* Task brief: Filter the listing down to the lines containing the word "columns".

————————

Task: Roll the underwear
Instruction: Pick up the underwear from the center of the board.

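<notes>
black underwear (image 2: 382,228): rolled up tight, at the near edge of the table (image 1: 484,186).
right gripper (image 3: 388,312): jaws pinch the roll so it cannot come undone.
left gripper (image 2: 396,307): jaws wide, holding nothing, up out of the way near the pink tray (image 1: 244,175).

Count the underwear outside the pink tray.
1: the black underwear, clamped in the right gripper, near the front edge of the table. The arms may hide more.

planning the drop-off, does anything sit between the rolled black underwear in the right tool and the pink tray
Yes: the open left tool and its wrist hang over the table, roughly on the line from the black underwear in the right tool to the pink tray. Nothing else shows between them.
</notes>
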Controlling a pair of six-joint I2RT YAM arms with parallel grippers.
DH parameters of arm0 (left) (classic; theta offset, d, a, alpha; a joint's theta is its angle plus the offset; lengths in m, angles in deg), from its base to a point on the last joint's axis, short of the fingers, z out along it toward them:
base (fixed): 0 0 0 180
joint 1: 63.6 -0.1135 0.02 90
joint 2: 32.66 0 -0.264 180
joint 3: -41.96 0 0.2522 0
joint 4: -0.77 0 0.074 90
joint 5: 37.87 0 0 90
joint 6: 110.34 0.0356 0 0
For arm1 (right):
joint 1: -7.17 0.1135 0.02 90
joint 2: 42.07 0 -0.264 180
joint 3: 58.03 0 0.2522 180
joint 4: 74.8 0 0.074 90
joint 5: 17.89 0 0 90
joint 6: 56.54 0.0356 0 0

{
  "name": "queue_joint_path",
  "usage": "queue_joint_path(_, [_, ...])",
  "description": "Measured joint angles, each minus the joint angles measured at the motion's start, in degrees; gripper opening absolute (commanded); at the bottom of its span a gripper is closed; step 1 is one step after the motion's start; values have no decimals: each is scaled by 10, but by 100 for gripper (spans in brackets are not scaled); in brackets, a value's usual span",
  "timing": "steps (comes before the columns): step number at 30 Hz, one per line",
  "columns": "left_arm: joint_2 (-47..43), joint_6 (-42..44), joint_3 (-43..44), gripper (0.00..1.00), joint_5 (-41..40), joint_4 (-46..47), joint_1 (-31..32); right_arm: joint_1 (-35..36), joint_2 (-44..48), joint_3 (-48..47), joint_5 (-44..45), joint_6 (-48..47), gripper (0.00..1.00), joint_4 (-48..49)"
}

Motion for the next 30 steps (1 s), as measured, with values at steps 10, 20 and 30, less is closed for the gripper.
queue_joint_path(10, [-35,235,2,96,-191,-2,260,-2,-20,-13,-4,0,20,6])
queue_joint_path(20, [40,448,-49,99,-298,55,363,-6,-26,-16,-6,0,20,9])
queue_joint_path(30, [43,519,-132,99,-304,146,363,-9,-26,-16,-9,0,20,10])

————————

* Solution to the problem:
  "timing": "steps (comes before the columns): step number at 30 Hz, one per line",
  "columns": "left_arm: joint_2 (-47..43), joint_6 (-42..44), joint_3 (-43..44), gripper (0.00..1.00), joint_5 (-41..40), joint_4 (-46..47), joint_1 (-31..32); right_arm: joint_1 (-35..36), joint_2 (-44..48), joint_3 (-48..47), joint_5 (-44..45), joint_6 (-48..47), gripper (0.00..1.00), joint_4 (-48..49)"

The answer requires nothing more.